Васильев в некотором замешательстве постоял, кашлянул, взял в руки железный очень тяжелый и ледяной шарик.
— Да, да, вы правы, — сказал он. — А вот… что у вас говорят… вода… Зинтат поднялся… Объясните, братцы.
— Плотина осела! — усмехнулся Хрустов. — Пшик — и закрылись дырочки! Как вот если на сыр с дырочками надавить…
Борис в ужасе накинулся на него:
— Що ховоришь?! Так не бывает. Бетон — на века!
— Кто тут про вечность? — Хрустов подмигнул Васильеву. — Осторожнее с вечностью!
— Слазить бы… — мрачновато буркнул Климов. — Посмотреть преисподнюю… и документы водолазные есть… да только одних партийных туда. Туровский не пустит.
— Как быстро изменился челове-ек… — пропел Хрустов. — «Как изменилася Татьяна, как быстро в роль свою вошла…»
— Почему этот какой-то Туровский не пустит? — удивился Васильев.
— Почетно вроде того что, — отвечал Климов.
— Чего ж почетного, если можно погибнуть?
— Говорят, так сказал.
«Ну я завтра тебе! — подумал Васильев. — Чистюля! О чем думаешь?! О красивых биографиях? О материале для „Комсомольской правды“?»
Тем временем Климов шуганул кием по столу железные шарики и вдруг недружелюбно спросил:
— А тебе-то что? Глотай свои порошки и не кашляй.
Васильев слегка обиделся.
— Я дантист, зубной врач, — он посмотрел в упор на бородача. — Но я какому-то Васильеву зубы сверлю. Наверное, этому. Он только что из Москвы прилетел, хвастался орденом.
— Он, он! — замахал руками Леха-пропеллер.
— Осталось пять. — Васильев прищелкнул языком. — На каждый зуб — одно желание. Говорю под руку — попробуй не выполни! У мена два своих желания. Может, и ваши какие заодно учтет… насчет тебя скажу, как фамилия?
Климов помедлил, равнодушно буркнул:
— Климов моя фамилия. Кончай базар.
Хрустов подошел к Климову, театрально обнял его, закатил глаза.
— Прощай, дядь Вань! Не увидимся!.. А-а-а… — и вдруг затараторил, сверкая зеленоватыми круглыми глазами. — На фига ты туда полезешь, а? Че тебе там надо, а? Че не видал? Как рыба рыбу ест? И тебе заодно что-нибудь отхватит… Пусть сам Васильев лезет или Титов со своим пузом!
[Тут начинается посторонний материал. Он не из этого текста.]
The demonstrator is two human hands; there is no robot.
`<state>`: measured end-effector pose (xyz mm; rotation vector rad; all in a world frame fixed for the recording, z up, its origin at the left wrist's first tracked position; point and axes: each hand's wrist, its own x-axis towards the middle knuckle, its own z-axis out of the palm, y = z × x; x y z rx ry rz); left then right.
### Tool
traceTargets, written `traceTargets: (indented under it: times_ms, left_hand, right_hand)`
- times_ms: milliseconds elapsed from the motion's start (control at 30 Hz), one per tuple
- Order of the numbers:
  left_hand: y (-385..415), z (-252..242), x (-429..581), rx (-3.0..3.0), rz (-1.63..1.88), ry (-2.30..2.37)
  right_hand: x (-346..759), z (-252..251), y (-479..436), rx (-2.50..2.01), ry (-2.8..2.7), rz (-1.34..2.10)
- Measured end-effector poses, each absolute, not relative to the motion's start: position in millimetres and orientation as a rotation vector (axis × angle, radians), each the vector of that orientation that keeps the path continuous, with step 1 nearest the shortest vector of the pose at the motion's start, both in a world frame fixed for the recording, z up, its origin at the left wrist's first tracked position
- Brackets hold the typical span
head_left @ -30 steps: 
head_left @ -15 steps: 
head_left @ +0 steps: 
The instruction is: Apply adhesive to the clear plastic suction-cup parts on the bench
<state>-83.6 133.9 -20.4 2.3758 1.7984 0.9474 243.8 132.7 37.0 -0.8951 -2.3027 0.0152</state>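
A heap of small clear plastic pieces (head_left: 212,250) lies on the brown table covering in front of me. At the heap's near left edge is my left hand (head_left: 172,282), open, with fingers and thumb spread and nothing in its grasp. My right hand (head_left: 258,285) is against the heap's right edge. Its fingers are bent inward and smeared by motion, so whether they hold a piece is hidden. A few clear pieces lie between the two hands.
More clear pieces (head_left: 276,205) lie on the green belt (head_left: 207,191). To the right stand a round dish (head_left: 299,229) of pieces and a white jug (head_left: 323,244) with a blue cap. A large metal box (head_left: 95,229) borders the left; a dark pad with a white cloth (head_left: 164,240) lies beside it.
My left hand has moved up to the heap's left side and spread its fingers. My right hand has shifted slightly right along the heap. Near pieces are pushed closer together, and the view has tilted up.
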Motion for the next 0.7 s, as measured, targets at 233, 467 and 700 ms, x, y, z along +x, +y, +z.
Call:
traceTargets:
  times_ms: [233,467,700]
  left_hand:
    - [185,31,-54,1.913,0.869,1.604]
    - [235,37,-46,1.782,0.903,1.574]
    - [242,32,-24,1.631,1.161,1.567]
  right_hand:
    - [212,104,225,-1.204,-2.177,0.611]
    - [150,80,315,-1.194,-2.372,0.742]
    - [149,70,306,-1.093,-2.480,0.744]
Про нас вспоминают — когда беда. «Братья и сестры!..»
«И Титова знают, — отметил Васильев. — Они, черт возьми, все про нас знают. А что мы знаем про них?!»
Рабочие хмуро разглядывали его. «Неужто признали? Кажется, нет». Ему особенно неловко было под взглядом Климова, немолодого человека, которого он вчера, не подумав, лишил премии. Надо бы как-то поправить положение.
— Ну, есть еще что попросить у больного? — настойчиво повторил Васильев. Он сам чувствовал, что заигрался, переигрывает, но никак не мог уйти. Хотелось еще что-то узнать или сделать для них доброе. — Я ведь не обманываю.